Source of financial support
We found a number of differences between industry-supported studies and non-industry supported studies. Industry-supported studies included fewer trials (22.7 versus 37.4, p = 0.0079) and a smaller total number of patients (10945 versus 33864, p = 0.0050). A greater proportion of industry-funded studies were authored by researchers based in regions in which HTA agencies often include NMA in their assessments (49% versus 28%, p = 0.0079). Industry-supported studies were on average published in journals with lower impact factors (3.1 versus 6.5, p<0.0001).
Industry-supported studies more often used a Bayesian framework (77% versus 63%, p = 0.0191), and adjusted for study covariates (38% versus 25%, p = 0.0251); however, they less often performed a risk of bias assessment of included studies (54% versus 77%, p<0.0001), and, for Bayesian studies, less often compared the consistency of direct and indirect evidence (39% versus 79%, p<0.0001).
Industry-supported studies less often reported the search terms used in the systematic literature review (62% versus 88%, p<0.0001), and reported the full matrix of head-to-head comparisons (45% versus 73%, p<0.0001). For studies performed using a Bayesian framework, industry-supported studies less often reported a ranking of treatments (11% versus 26%, p = 0.0031).
Discussion
Network meta-analyses are increasingly recognized as offering valuable information to the medical community. Growth in the NMA literature has been rapid, with roughly half of studies in our dataset published since January 1st, 2013. Our dataset includes studies by researchers based in 30 countries, confirming NMAs as a global research enterprise. We found notable variation across published network meta-analyses with respect to methods, transparency and reproducibility, and presentation of findings.
As expected, we found that studies published in higher-impact journals performed better across our assessment criteria, suggesting that higher-quality journals publish higher quality NMAs. Our findings may also point to a marginal improvement in the conduct and reporting of NMAs over time, with more recently published studies more often performing a risk of bias assessment of included trials. Interestingly, more recent Bayesian studies less often reported the model code, perhaps reflecting the fact that example model code has become easily accessible and freely available.[20] It is notable that a smaller proportion of studies are now authored by researchers based in regions where HTA agencies include network meta-analysis in their assessments. This likely reflects the widespread acceptance of NMA and the growing international use of the technique by researchers.

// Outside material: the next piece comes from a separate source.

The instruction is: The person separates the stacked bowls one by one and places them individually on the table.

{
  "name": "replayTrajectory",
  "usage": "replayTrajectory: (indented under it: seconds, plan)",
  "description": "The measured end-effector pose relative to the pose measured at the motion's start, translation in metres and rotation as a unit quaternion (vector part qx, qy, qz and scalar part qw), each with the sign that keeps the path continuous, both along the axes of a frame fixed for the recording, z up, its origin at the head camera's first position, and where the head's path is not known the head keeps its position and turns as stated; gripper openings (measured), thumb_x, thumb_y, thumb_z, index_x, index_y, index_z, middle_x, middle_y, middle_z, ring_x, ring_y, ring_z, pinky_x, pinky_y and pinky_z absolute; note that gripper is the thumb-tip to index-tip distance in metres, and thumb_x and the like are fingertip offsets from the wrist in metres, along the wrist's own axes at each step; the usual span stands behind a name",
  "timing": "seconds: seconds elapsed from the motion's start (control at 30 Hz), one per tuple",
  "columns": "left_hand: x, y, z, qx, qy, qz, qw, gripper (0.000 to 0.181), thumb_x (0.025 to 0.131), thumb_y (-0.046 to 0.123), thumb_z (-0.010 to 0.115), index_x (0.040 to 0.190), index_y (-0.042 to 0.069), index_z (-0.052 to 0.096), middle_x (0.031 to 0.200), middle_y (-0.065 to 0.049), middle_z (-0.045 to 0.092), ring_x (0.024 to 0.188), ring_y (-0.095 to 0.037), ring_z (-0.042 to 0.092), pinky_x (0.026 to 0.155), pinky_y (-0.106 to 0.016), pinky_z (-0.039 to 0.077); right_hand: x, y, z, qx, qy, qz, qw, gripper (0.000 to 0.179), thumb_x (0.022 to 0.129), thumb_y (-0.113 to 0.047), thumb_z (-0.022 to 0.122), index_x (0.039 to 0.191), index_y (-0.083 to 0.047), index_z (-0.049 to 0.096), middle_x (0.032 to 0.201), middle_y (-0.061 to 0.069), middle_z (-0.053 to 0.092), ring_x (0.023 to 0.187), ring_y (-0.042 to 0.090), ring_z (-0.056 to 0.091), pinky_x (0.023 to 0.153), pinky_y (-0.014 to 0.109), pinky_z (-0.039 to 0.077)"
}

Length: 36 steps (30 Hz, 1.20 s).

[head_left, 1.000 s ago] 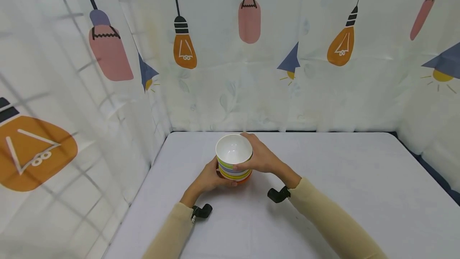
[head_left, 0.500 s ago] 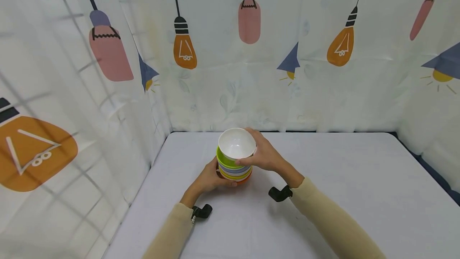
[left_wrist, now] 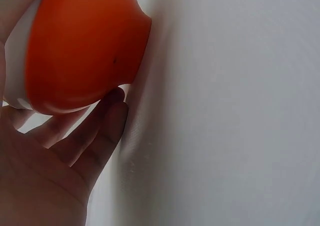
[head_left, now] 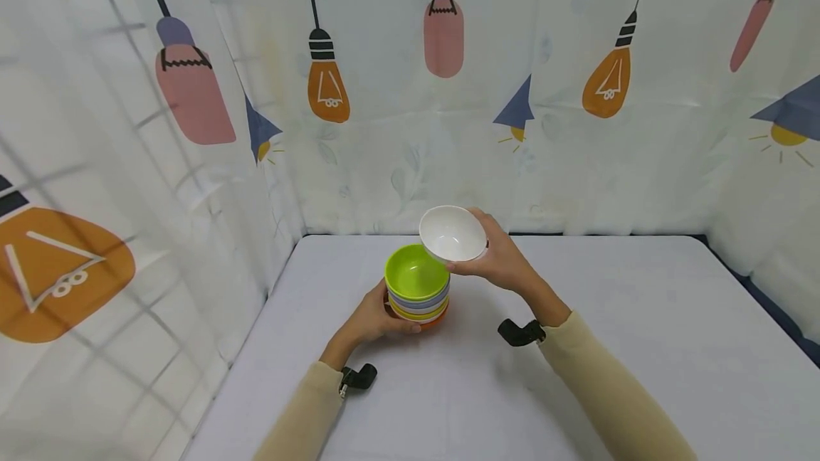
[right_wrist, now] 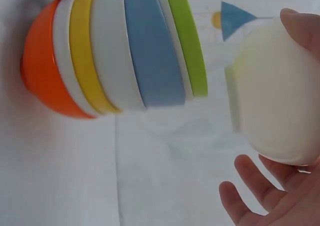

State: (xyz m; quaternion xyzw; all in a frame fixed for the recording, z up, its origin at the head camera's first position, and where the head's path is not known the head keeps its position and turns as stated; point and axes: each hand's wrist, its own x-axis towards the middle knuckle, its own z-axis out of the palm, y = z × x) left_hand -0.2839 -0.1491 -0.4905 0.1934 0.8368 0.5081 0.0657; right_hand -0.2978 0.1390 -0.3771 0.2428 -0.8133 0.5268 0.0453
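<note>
A stack of nested bowls stands on the table, with a lime green bowl (head_left: 416, 273) on top. Below it, the right wrist view shows blue (right_wrist: 150, 46), white, yellow and an orange bowl (right_wrist: 40, 56) at the bottom. My left hand (head_left: 370, 317) holds the stack low on its left side, thumb in front; in the left wrist view its fingers curl by the orange bowl (left_wrist: 85, 46). My right hand (head_left: 502, 258) grips a white bowl (head_left: 452, 235) by its right side, thumb and fingers across it. That bowl is tilted, apart from the stack and above its right.
The stack stands on a white-covered table (head_left: 608, 319), left of its middle. Behind and to the left hangs a pale curtain (head_left: 410, 155) with printed lamps. Each wrist wears a black camera (head_left: 522, 333).
My right hand has lifted the white bowl off the stack and carried it up and right, uncovering the green bowl. My left hand stays at the stack.
</note>
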Motion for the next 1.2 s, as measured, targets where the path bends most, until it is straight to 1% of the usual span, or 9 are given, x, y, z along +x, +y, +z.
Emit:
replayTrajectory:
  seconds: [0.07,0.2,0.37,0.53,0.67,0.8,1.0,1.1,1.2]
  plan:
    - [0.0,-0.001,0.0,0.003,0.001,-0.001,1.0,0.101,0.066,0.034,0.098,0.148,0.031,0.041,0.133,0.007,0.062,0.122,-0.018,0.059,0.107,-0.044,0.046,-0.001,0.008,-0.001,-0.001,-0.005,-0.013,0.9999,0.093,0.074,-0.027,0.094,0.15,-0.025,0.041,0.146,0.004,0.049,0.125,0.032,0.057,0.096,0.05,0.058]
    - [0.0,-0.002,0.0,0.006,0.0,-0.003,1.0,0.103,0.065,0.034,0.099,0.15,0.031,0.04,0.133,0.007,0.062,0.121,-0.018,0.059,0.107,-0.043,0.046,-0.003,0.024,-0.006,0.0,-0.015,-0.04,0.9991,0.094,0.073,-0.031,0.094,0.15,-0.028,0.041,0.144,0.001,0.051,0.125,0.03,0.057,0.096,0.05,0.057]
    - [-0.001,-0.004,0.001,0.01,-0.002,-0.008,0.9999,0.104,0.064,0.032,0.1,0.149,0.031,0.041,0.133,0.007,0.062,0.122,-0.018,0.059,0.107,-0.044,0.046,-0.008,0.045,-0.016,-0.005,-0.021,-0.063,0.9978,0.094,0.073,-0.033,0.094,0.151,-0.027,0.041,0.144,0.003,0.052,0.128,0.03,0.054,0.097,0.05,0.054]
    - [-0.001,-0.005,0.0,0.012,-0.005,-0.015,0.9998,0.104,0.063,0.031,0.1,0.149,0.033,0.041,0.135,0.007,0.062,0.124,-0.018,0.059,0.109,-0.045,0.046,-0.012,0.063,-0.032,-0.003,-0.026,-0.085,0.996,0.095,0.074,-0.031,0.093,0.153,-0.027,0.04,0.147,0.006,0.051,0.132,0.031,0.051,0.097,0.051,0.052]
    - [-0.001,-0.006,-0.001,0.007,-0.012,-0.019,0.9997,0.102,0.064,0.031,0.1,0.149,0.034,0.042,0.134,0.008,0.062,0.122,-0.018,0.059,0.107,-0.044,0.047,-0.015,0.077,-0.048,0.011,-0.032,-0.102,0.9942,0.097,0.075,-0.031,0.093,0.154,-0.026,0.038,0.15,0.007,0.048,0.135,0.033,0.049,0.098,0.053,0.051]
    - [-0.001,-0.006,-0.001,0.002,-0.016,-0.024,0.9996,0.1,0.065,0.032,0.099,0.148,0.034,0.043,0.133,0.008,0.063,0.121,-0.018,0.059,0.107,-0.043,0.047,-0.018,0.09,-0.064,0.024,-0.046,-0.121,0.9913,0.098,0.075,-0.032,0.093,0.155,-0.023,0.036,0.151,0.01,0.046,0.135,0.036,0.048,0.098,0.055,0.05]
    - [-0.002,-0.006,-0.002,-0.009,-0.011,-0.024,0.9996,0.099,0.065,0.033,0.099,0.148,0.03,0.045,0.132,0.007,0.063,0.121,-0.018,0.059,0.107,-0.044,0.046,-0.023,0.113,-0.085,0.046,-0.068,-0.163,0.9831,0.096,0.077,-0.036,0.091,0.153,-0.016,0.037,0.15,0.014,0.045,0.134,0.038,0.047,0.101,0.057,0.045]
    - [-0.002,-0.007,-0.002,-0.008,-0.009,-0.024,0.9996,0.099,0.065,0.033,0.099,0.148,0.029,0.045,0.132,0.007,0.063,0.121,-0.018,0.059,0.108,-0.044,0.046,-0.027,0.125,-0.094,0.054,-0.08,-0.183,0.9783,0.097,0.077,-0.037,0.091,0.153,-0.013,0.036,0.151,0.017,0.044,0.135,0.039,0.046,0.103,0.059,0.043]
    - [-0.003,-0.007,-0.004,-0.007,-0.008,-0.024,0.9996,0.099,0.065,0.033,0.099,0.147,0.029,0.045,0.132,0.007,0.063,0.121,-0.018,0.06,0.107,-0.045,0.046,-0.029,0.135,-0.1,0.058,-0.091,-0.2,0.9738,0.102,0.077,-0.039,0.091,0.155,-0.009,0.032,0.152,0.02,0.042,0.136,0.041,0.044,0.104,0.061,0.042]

We also found differences among NMAs according to source of financial support. For instance, we found that industry-supported studies tended to be published in journals with a lower impact factor. Similarly, industry-supported studies were more often authored by researchers based in HTA regions, which is likely due to the publication of NMAs that were previously included in a submission to a regulatory agency. An interesting finding is that industry-sponsored studies less often used a Bayesian framework, the reason for which is unclear.
Consistent with the studies published in journals with higher impact factors, we found that industry-supported studies less often reported the full matrix of head-to-head comparisons. For NMAs with a closed loop, they less often compared the consistency of direct and indirect evidence. Like older analyses, industry-supported studies were less likely to perform a risk of bias assessment of included trials.
Other identified differences between industry-supported and non-industry-supported studies do not appear to be explained by journal quality or the data of publication. For instance, industry-supported studies included fewer contributing trials and total patients, and less often reported the systematic review search terms. Industry sponsored Bayesian network meta-analyses less often reported a ranking of included drugs based on efficacy, although they more often adjusted for covariates. However, as we emphasize below, these findings should be interpreted with caution due to limitations of our assessment criteria.
Study limitations
While our assessment criteria were based on published guidelines for the conduct and reporting of network meta-analysis, they may have been insufficient to fully assess study quality. For example, while we determined whether a study reported a sensitivity analysis or assessed the model fit, we did not judge whether the approaches were appropriate or sufficient. We also did not evaluate whether the set of included treatments was appropriate or comprehensive. This is a salient consideration as the inappropriate inclusion or exclusion of treatments can significantly affect study findings.
Furthermore, a study may have not met an assessment criterion, or appear to have performed poorly on a given criterion, for good reason. For instance, while industry-supported studies included fewer contributing studies and total patients, this may reflect the precision of the study research question, rather than the how comprehensively the question was addressed. Similarly, while guidelines recommend assessing included trials for risk of bias, the influence of individual design components of individual randomized trials on the findings is variable. [21–23] While it is recommended that the consistency between direct and indirect evidence should be assessed, researchers may be more inclined to do so when there is apparent heterogeneity among the included trials.[24–28]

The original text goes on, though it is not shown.